The effects of lower oil prices are far-reaching, varied and still hotly debated.
The behaviour of capital markets over the past few months in particular suggests prices are widely seen as reflecting a persistent deficiency in global demand, rather than an ongoing gift to those more likely to consume.
Oil’s impact on inflation and, therefore, prospective interest rates is perhaps where the prevailing debate has become most muddled.
It is again a well-established empirical fact that the effects of commodity prices on both core and headline inflation tend to be transitory in nature.
The effects of last year’s declines, in particular for oil, are already in the process of washing through the figures.
Unless oil prices sink to levels materially below those seen in the market today, their impact on inflation data from here is likely to be neutral to positive over the next year or so.
Both the lagged effect on global growth and the transitory impact on inflation data are important considerations in the context of our thoughts on capital markets too.
The first effect of falling oil prices on the quoted corporate sector is negative. There are simply more companies in the stock market that suffer an immediate earnings hit from lower oil prices than those that benefit.
The picture including energy and materials is obviously worrying. Declining revenues amid cries that profit margins can go no higher are surely a justifiable cause for concern.
However, if you exclude these sectors, the growth rate looks much less alarming if still a little subdued relative to history.
Much as with equity markets, falling oil prices have a range of effects on the bond market.
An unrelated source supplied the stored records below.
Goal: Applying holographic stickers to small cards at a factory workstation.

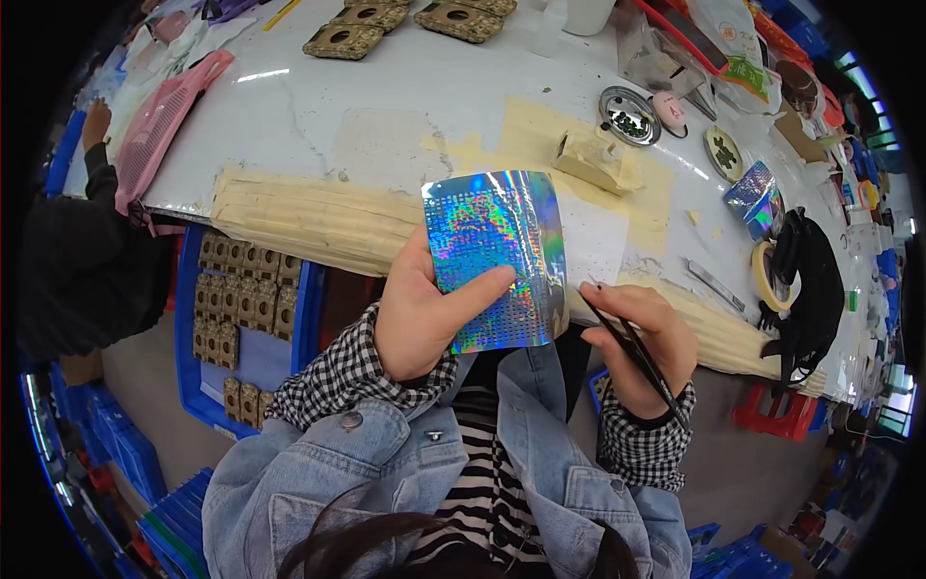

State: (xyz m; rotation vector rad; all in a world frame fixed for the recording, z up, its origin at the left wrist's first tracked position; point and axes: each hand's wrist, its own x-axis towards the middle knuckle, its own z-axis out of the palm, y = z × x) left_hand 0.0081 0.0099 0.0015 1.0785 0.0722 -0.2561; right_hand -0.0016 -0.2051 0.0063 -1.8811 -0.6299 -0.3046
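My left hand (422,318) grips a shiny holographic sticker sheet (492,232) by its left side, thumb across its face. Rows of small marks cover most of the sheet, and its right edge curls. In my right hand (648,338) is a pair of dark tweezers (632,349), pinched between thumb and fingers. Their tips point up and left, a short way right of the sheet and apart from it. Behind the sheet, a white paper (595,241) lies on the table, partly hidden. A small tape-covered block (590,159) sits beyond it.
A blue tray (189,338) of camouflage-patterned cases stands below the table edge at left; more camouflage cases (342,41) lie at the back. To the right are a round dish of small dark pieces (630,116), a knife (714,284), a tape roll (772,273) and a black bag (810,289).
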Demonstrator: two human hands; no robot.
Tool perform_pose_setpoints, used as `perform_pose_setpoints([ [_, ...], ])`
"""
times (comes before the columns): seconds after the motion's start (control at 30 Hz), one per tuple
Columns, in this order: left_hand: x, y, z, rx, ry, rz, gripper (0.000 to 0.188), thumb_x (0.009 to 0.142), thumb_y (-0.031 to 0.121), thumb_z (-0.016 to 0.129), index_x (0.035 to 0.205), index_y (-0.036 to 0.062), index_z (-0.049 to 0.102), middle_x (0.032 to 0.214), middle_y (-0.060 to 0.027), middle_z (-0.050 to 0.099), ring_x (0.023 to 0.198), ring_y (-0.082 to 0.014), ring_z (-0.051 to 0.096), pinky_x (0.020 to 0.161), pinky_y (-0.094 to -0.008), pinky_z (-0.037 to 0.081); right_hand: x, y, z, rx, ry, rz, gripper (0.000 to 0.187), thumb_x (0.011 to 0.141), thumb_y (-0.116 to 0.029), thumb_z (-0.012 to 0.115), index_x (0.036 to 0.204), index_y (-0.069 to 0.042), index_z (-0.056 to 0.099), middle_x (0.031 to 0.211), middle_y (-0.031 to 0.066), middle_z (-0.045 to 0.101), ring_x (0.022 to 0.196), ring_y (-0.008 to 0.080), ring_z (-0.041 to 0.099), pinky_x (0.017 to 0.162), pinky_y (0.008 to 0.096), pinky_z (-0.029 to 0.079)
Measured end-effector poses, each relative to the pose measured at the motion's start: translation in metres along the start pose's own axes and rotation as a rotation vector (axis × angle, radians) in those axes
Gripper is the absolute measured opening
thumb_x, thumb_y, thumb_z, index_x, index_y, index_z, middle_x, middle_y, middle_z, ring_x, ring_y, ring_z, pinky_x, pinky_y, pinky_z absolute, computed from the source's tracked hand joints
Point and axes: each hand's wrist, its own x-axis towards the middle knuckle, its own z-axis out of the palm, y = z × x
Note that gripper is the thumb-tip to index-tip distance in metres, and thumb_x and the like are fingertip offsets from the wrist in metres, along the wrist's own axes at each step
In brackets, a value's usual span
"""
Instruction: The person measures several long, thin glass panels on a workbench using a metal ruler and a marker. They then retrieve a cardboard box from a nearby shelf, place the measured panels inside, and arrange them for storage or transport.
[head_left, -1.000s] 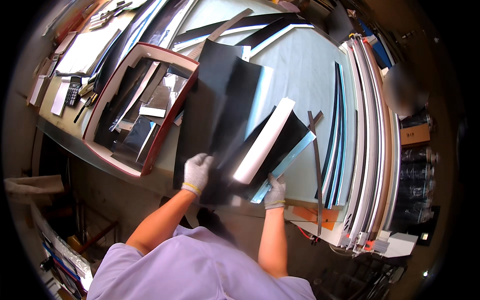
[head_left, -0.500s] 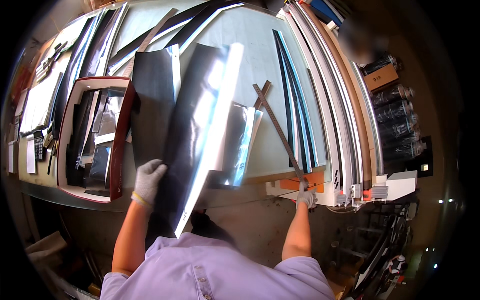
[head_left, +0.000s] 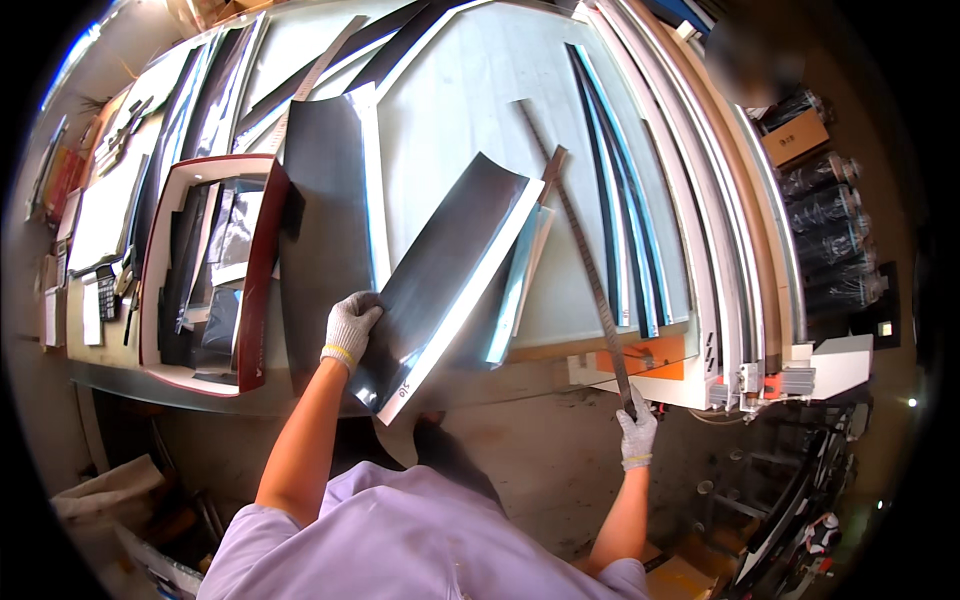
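Note:
My left hand (head_left: pixel 352 328), in a pale knit glove with a yellow cuff line, pinches the left edge of a dark glossy film sheet (head_left: pixel 450 250). This sheet has a white strip along its right edge and slants over the table's front. Beneath it, part of another sheet with a blue-white edge (head_left: pixel 515 290) shows. A second dark film sheet (head_left: pixel 325 200) lies to its left. My right hand (head_left: pixel 637 432), gloved too, is closed round the near end of a long metal ruler (head_left: pixel 585 260). The ruler slants away over the table and crosses a shorter brownish strip (head_left: pixel 555 170).
A red-edged box (head_left: pixel 268 290) of film pieces stands at the left. Narrow dark strips (head_left: pixel 625 220) lie right of the ruler, beside a long rail assembly (head_left: pixel 735 210). An orange panel (head_left: pixel 645 357) sits by the table's front edge. Wrapped rolls (head_left: pixel 835 245) are stacked far right.
The film sheet in my left hand has swung lower and flatter, tilting further right. My right hand, still at the ruler's end, has come nearer to me, and the ruler has shifted with it.

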Motion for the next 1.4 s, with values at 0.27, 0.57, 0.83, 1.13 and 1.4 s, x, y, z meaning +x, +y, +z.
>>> perform_pose_setpoints([
  [0.27,-0.002,0.020,-0.040,0.240,0.092,0.091,0.043,0.085,-0.004,0.059,0.127,0.0028,0.067,0.116,-0.0150,0.073,0.106,-0.0217,0.070,0.095,-0.0308,0.052,0.028,0.001,-0.004,-0.220,-0.295,0.005,0.061,0.072,0.010,0.071,0.130,-0.010,0.069,0.101,0.0086,0.059,0.094,0.0221,0.056,0.090,0.0333,0.049],
  [0.57,0.002,0.010,-0.037,0.397,0.145,0.118,0.047,0.085,-0.003,0.057,0.129,0.0102,0.066,0.121,-0.0181,0.070,0.114,-0.0322,0.067,0.099,-0.0353,0.051,0.055,-0.027,-0.005,-0.520,-0.242,-0.093,0.058,0.072,0.005,0.075,0.126,-0.013,0.070,0.098,0.0104,0.059,0.092,0.0297,0.055,0.091,0.0400,0.045],
  [0.83,-0.003,0.025,-0.037,0.342,0.119,0.084,0.048,0.086,-0.009,0.055,0.131,0.0053,0.065,0.122,-0.0160,0.070,0.115,-0.0264,0.066,0.103,-0.0317,0.048,0.056,-0.031,-0.003,-0.599,-0.213,-0.172,0.058,0.071,0.004,0.077,0.125,-0.016,0.071,0.095,0.0103,0.059,0.090,0.0317,0.056,0.088,0.0424,0.044],
  [1.13,0.003,0.011,-0.044,0.113,0.127,0.069,0.045,0.084,-0.004,0.059,0.129,-0.0028,0.064,0.121,-0.0180,0.070,0.113,-0.0239,0.067,0.100,-0.0310,0.048,0.052,0.001,0.032,0.066,-0.019,0.005,0.057,0.077,0.008,0.067,0.133,-0.001,0.065,0.113,0.0088,0.064,0.106,0.0194,0.059,0.098,0.0321,0.046],
  [1.4,0.004,0.010,-0.060,0.132,0.455,0.123,0.041,0.089,-0.006,0.056,0.128,-0.0046,0.064,0.119,-0.0156,0.070,0.108,-0.0232,0.066,0.100,-0.0315,0.048,0.084,-0.036,0.102,-0.849,0.459,0.056,0.057,0.081,-0.009,0.078,0.135,-0.018,0.062,0.133,0.0164,0.050,0.120,0.0347,0.051,0.103,0.0451,0.044],
])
In the government space, the resulting subdued inflation data, though transitory, has helped yields to stay low.
Similarly, the bond market has been the most obvious beneficiary from the way in which falling oil prices have slotted so neatly into narratives around secular stagnation and persistent wider disinflation/deflation.
Parts of the corporate credit complex have suffered, particularly energy credits.
The decline in risk appetite, in part resulting from the fall in oil prices, linked in turn to fears about slowing Chinese economic growth and its ramifications, has seen spreads widen in other parts of the US high-yield complex.
Much as with the equity market, this has provided us with an interesting investment opportunity in our view.
Yields in some parts of the high-yield complex are now consistent with a level of implied defaults that look excessively conservative in the context of our expectation of improving US economic growth.